Она медленно распрямилась, и внимательно оглядев Яробора Живко, положила длани правых рук на лоб и уста, а обе левые на живот ниже пупка. Люменя тогда же, словно действуя синхронно, вскинула вверх левую руку. Ее три пальца также резко ударились друг о дружку и с тем срослись между собой, образовав гладкую, и довольно-таки широкую полосу. Бесица-трясавица еще раз дернула рукой, а посем еще, и еще… и поколь она так ее дрыгала, передние сращенные фаланги перст принялись, утончаясь, синхронно удлиняться. Вмале образовав из себя тончайшее лезвие, заточенное с одного края. Единственный глаз Люмени, поместившийся у нее во лбу, выкинул вперед махонистый луч сизо-зеленоватого света упавшего прямо в яремную ямку мальчика. А засим в сие самое место, словно клинок ножа, воткнула Люменя свои уплощенные пальцы, вогнав их столь глубоко, что единожды разрезала не только кожу, плоть, но и все, что встретилось им на пути. Рука бесица-трясавицы самую малость завибрировала вправо-влево и тотчас перста плавно направили движение образованного лезвия вместе с тронувшимся лучом вниз в направлении пупка. Чуть слышно зашипела плавящаяся на глазах кровь, мгновенно образующая на рассечение плотную рыжую корку. Сами края маленечко раззявившись, сформировали неширокую щель, в которую могло пройти пальца два.

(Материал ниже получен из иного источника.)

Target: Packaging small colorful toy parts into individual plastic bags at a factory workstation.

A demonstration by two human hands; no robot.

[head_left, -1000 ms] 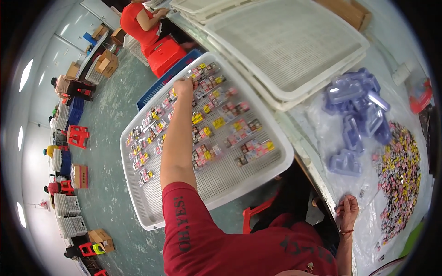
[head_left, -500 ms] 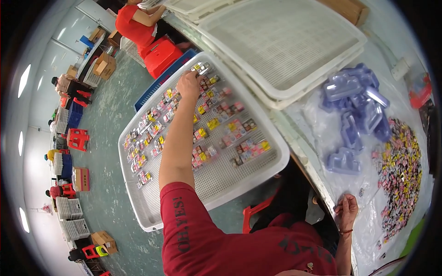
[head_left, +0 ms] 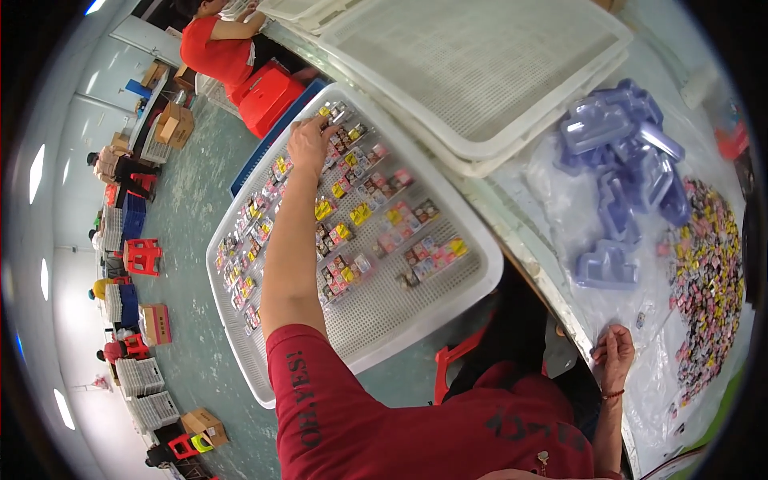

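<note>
My left hand [head_left: 310,146] reaches over a large white perforated tray [head_left: 368,330], its fingers curled down at the far end. Small clear packs of pink, yellow and dark printed pieces [head_left: 342,276] lie across the tray in slanting rows. Whatever the left fingertips grip among the far packs is hidden. Beside the table's front edge my right hand [head_left: 614,352] is closed, thumb and fingers pressed together; anything between them is too small to make out. A heap of tiny colourful pieces [head_left: 708,288] spreads on the plastic sheet to its right.
Clear bluish moulded plastic shells [head_left: 616,192] are piled on the table beyond my right hand. Stacked white trays [head_left: 480,156] stand at the back. A person in red [head_left: 220,48] works near a red stool [head_left: 268,96]. Another red stool [head_left: 456,360] stands under the table edge.
The whole view has swung slightly, so the tray's contents and the room appear shifted. My left hand stays at the tray's far end, and my right hand remains closed by the table edge.
</note>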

Плотное безмолвие царило в помещении, только слышался хруст распиливаемой на части грудины, длинной губчатой кости, замыкающей грудь мальчика спереди. Наконец луч и перста Люмени дойдя до пупа, остановили свое движение. Бесица-трясавица рывком вырвала из внутренностей Яробора свои пальцы, потушила свет луча в оке и немедля развернувшись, вышла из круга свечей. Она также стремительно тронулась в сторону завесы и сокрылась в ее серебристой гладе, каковая внезапно закружилась пенистыми, круговыми движениями, вроде жаждая выплеснуться на стоящую недалече Отекную.
И тотчас Перший энергично вскинул вверх левую руку и провел выставленными перстами слева направо и вперед назад, тем словно живописуя в воздухе черную дымку, которая срыву воспорив к своду кирки, вельми резво растеклась по его поверхности. Затем также скоро она скатилась единожды со всех стен, завесе на пол и днесь покрыв и его, окутала все помещение той легчайшей пеленой.